[comp.lang.c] alias and noalias

mrt7455@evtprp0b (Michael R Tucker) (12/13/90)

I have been following most of the thread about C versus FORTRAN and
there is something I don't understand.  I have no idea what people 
mean when they talk of 'alias' and 'noalias'.  I don't have any idea 
of the merits of either.  Could someone explain to me what alias mean, 
good and bad points, et. al.

Thank you in advance


Michael Tucker                                   Boeing Computer Services
(206) 342-6168                                   M/S 03-87  P.O.Box 24346
...uunet!bcstec!evtprp0b!mrt7455                 Seattle, Washington
                                                 98124-0346

burley@pogo.ai.mit.edu (Craig Burley) (12/15/90)

[couldn't follow up via email; it bounced.]

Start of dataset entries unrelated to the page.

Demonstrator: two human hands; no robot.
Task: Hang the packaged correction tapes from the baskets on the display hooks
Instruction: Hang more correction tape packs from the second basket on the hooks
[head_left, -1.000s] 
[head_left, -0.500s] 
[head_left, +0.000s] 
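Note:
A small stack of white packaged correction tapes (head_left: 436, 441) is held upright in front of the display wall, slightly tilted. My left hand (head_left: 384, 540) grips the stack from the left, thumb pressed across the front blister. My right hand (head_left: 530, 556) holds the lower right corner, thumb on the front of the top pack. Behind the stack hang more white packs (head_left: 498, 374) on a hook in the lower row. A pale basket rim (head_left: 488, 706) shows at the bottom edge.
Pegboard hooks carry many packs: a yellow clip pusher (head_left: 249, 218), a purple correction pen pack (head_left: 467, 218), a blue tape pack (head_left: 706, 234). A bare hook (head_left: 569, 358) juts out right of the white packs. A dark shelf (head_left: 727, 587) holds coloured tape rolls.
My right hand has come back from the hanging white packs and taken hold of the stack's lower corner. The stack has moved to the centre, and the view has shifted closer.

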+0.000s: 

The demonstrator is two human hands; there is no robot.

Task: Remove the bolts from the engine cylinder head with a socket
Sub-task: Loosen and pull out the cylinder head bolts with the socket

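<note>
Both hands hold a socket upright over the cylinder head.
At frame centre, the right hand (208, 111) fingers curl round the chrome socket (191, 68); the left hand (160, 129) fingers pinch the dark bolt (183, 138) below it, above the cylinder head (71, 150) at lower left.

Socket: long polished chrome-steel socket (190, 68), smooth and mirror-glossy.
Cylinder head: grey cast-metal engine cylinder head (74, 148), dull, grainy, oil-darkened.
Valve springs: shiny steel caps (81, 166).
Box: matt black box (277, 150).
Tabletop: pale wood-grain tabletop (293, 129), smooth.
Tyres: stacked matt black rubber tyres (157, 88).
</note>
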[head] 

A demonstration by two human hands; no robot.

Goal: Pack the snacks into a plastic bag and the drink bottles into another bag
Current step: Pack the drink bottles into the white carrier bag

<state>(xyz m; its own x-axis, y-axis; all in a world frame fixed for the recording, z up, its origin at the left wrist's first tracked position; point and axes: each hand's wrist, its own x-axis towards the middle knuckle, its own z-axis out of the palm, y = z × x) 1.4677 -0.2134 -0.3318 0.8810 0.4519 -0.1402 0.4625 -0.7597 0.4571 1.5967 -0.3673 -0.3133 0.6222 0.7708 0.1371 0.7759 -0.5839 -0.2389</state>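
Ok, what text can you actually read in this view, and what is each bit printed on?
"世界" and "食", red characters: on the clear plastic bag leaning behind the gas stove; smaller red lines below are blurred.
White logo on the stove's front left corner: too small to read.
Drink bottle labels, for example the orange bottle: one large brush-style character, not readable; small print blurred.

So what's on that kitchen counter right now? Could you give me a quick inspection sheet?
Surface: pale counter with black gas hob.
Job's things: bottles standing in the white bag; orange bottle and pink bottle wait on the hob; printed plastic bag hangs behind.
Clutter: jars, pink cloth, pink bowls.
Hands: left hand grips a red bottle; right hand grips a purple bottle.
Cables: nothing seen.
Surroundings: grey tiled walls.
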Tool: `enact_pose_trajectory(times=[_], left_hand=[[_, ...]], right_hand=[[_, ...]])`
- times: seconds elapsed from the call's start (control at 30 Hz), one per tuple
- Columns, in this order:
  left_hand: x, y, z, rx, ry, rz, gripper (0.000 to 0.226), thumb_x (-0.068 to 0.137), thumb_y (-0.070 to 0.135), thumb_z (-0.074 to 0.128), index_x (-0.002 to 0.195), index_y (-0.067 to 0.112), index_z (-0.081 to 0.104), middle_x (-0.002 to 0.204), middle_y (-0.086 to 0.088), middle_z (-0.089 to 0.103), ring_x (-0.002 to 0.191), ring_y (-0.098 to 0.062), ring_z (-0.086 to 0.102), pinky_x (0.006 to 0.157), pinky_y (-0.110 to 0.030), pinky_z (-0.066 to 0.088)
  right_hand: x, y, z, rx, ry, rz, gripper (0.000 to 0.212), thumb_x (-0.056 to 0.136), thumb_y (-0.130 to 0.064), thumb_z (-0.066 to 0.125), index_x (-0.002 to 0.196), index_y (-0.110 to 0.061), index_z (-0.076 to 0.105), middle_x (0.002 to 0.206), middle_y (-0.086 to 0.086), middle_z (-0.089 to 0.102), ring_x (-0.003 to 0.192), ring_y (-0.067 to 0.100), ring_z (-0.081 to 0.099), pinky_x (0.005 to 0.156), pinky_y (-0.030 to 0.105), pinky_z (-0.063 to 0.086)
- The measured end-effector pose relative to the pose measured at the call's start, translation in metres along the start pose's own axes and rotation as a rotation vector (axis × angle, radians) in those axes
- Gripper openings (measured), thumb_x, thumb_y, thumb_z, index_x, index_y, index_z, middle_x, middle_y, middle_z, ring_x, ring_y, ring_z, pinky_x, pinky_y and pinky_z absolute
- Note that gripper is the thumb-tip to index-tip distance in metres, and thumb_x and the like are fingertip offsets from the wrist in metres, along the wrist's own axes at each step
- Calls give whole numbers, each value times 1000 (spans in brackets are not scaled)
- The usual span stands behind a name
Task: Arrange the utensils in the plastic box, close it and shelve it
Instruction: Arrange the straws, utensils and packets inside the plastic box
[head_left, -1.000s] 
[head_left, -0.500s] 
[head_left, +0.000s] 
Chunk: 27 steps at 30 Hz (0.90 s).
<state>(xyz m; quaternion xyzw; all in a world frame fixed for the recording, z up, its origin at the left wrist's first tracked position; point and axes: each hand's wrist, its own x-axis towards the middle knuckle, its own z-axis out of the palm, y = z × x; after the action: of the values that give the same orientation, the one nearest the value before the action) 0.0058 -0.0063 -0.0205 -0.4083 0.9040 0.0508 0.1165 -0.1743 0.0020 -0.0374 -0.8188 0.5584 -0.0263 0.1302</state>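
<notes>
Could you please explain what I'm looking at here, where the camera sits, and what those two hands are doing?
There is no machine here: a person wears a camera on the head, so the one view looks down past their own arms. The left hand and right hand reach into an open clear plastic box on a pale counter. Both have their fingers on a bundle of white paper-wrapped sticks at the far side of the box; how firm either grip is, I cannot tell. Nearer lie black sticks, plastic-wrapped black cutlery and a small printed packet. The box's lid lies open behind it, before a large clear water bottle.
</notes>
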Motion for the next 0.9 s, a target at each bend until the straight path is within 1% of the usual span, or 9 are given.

In article <224@evtprp0b.UUCP> mrt7455@evtprp0b (Michael R Tucker) writes:

   I have been following most of the thread about C versus FORTRAN and
   there is something I don't understand.  I have no idea what people 
   mean when they talk of 'alias' and 'noalias'.  I don't have any idea 
   of the merits of either.  Could someone explain to me what alias mean, 
   good and bad points, et. al.

This is a short answer, i.e. there's lots of issues, but basically
here is one issue that is fairly important to the topic.  Given the
following subroutine written in Fortran:

      SUBROUTINE X(A,B,C,N)
      INTEGER N
      REAL A(N),B(N),C(N)
      INTEGER I
      DO 10 I=1,N
10       C(I) = A(I) + B(I)
      END

and the corresponding function written in C (corresponding in that,
compiler-dependence issues aside, one could normally be a direct
replacement for the other):

void X(float *A,float *B,float *C,int N)
{
int I;

for (I = 0; I < N; ++I)
  C[I] = A[I] + B[I];
}

The Fortran version often can be compiled to faster code than the
C function on pipelined and/or vector machines.  In particular, the
Fortran version can be constructed so that while C(1) is being written,
A(2) + B(2) is being computed, and A(3) and B(3) are being read from
memory.  On a machine with a suitable architecture, such as most
supercomputers, this can mean that an iteration of the loop is completed
in one or two machine cycles instead of, say, 12 to 20, which is a huge
speedup; and on some machines, it can happen almost instantaneously
if they have as many vector adder units as there are elements (N) to
add.

The C version has no such luxury.

Why is this?  Because the following Fortran call to the Fortran version
is not standard-conforming (i.e. it isn't real "Fortran"):

      REAL A(100),B(100)
      ...
      CALL X(A,B,A)
      ...

This attempts to have the sums put back in one of the operand arrays.
On many machines, this might work anyway, but this won't:

      CALL X(A,B,A(2))

Either a given system is likely to add A(1) to B(1), store the result in
A(2), then read A(2) to add it to B(2) and store the sum in A(3), thus
accumulating the sum, or it will not accumulate the sum because by the
time A(2) is written with the result of A(1) + B(1), the previous value
in A(2) has already been read to compute A(2) + B(2), and so on.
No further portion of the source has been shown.